John the Baptist then hands the Advent baton over to our Lady on this Gaudete Sunday. John the Baptist rejoiced from prison when he realized that his mission had been accomplished, that the long-awaited Messiah had arrived! John the Baptist has told us that our patient expectation and perseverance in hope would be rewarded. He has told us to be ready! Now on Gaudete Sunday Mary will take us the rest of the way, for as great as John the Baptist was, the least in the kingdom of heaven is greater than he. Mary is not only the least in the kingdom, she is the greatest in the kingdom, and with the expectation and joy that only a mother can understand, She leads us the Church, with an incomparable excitement for the coming of Jesus.

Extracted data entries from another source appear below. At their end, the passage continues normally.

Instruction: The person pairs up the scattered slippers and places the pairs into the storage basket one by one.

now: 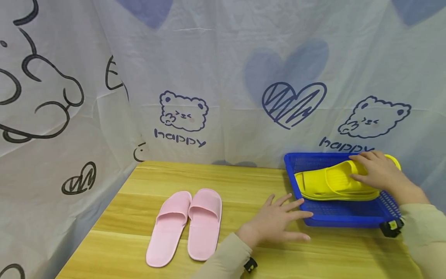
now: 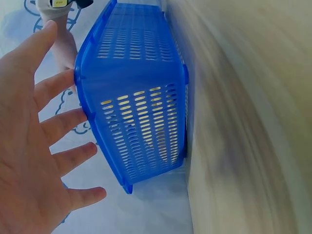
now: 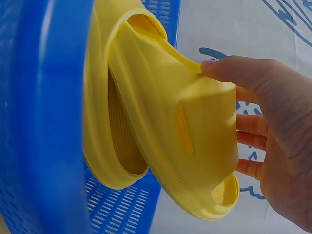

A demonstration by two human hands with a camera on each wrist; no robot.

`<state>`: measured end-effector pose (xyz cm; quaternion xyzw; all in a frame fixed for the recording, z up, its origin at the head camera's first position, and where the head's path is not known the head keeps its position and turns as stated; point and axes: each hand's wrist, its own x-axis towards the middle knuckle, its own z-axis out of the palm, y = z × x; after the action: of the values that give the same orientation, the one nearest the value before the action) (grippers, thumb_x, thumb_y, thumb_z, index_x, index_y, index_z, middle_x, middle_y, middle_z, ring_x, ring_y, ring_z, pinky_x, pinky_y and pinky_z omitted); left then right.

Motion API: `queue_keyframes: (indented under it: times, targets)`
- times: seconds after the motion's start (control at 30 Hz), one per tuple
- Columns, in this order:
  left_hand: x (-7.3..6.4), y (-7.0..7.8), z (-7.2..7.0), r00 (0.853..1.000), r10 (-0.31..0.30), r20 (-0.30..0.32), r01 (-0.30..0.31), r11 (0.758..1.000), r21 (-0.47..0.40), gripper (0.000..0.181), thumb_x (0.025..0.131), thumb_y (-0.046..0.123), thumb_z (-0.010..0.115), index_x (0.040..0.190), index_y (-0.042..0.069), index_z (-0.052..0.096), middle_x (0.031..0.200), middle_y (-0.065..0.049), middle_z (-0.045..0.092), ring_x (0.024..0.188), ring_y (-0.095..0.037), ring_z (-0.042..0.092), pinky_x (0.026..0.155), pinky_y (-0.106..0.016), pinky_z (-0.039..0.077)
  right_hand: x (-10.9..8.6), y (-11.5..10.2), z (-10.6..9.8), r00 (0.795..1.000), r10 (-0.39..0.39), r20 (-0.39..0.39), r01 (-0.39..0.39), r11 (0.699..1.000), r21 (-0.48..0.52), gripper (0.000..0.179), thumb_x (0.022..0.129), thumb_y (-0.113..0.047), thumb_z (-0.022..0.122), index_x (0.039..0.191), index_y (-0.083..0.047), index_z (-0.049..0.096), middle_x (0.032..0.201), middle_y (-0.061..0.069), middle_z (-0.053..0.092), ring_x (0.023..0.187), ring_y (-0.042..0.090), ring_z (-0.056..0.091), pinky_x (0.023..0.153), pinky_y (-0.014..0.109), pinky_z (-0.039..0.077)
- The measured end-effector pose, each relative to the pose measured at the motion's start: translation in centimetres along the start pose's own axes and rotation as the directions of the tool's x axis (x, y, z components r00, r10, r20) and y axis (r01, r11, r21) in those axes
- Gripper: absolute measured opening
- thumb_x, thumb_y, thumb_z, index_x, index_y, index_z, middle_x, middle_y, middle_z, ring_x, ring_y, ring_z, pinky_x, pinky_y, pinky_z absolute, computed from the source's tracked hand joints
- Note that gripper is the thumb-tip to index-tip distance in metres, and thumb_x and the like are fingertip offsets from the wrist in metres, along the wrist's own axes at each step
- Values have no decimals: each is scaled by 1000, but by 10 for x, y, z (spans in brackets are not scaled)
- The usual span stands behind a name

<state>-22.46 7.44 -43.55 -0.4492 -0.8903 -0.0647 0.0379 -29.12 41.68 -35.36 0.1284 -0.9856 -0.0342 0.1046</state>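
Observation:
Two yellow slippers (image 1: 318,182) are in the blue plastic basket (image 1: 345,223), one lying over the other in the right wrist view. My right hand (image 1: 378,170) holds the upper slipper (image 3: 195,112); its thumb is at the edge of the upper part, and its fingertips pass behind the slipper. My left hand (image 1: 273,223) is spread wide at the basket's near left corner. Its fingertips are by the basket rim (image 2: 84,92), and I cannot tell whether they touch it. Nothing is in the left palm.
A pair of pink slippers (image 1: 203,228) lies side by side on the wooden table (image 1: 129,217), left of my left hand. A white cloth (image 1: 223,77) with printed hearts and bears hangs behind the table. The basket stands near the table's back right.

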Motion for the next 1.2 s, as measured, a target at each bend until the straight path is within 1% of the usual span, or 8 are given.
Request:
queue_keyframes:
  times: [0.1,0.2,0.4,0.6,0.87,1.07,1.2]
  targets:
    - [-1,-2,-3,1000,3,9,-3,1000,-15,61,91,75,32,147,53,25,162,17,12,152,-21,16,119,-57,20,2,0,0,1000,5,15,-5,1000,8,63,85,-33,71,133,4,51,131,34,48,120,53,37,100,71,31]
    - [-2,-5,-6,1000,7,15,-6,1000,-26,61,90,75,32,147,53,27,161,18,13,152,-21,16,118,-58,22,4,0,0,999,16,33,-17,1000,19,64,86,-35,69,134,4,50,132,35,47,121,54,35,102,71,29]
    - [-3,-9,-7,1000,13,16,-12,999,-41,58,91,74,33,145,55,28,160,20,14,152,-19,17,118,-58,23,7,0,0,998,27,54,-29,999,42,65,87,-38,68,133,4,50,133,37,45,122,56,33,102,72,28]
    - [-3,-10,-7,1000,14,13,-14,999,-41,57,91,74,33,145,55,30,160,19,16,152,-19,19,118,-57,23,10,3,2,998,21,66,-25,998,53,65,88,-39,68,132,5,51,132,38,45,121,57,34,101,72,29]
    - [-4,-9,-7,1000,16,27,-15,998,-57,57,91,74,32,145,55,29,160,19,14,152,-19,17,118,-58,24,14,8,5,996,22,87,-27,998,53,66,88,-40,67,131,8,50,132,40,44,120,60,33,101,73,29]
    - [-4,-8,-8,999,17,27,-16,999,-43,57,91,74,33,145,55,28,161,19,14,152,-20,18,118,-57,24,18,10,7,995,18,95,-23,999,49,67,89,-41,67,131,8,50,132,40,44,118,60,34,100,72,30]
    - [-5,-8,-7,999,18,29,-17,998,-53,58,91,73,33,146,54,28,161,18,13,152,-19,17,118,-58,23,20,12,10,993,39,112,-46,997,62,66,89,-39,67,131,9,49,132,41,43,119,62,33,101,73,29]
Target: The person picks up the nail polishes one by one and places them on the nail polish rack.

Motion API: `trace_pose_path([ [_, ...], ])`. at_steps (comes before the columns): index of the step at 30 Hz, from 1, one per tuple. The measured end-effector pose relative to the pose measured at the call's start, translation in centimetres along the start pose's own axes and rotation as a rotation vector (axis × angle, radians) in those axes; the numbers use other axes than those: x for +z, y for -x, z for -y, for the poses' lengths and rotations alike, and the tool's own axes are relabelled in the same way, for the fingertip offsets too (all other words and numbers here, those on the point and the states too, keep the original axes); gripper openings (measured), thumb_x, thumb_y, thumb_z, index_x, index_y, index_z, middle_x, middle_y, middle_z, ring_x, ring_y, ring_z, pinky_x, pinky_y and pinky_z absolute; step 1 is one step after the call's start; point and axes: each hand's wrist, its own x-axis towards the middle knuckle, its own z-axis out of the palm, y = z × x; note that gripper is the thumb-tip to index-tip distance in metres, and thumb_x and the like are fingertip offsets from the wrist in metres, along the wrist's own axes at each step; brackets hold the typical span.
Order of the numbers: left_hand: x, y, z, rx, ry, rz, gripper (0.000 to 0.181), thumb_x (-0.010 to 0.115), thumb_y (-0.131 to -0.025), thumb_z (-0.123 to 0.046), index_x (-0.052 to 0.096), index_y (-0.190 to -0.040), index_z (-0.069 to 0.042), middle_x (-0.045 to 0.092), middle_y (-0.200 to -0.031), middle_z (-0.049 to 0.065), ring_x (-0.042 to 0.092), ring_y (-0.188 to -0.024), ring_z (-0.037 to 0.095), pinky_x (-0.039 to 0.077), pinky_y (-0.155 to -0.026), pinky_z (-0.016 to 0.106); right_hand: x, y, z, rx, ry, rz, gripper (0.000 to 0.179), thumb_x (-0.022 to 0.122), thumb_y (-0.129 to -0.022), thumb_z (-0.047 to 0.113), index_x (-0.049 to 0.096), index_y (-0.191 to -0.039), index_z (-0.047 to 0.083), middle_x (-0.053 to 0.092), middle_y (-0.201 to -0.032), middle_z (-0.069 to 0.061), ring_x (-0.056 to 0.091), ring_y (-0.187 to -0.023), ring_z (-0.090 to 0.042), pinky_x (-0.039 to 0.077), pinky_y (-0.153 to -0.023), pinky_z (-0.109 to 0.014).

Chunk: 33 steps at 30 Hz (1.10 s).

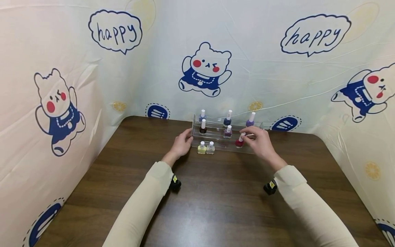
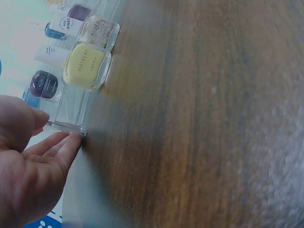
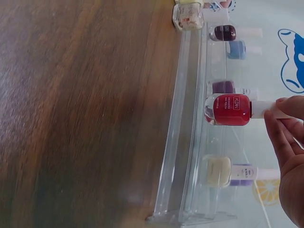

Today's Feast of Our Lady of Guadalupe is obscured somewhat by its coincidence with Gaudete Sunday. Our Lady's Appearance to Juan Diego in 1531 led to more people believing in God's closeness to them, and delivered to more people God's supernatural gift of hope, than the work of any other apostle. Mary, the Queen of the Apostles, proclaims the Gospel of her Son like no other, and she has personally watched over the growth of the faith in the Americas. She is the patronness of all Catholics in the Americas, and with 60% of Catholics in the United States under the age of 35 now being Hispanic, it will be nearly impossible in the future to be a Catholic in the United States in the coming years without having a devotion to Our Lady of Guadalupe. Let us ask our Lady to help us to finish our Advent journey with the same heart that welcomed Jesus into the world!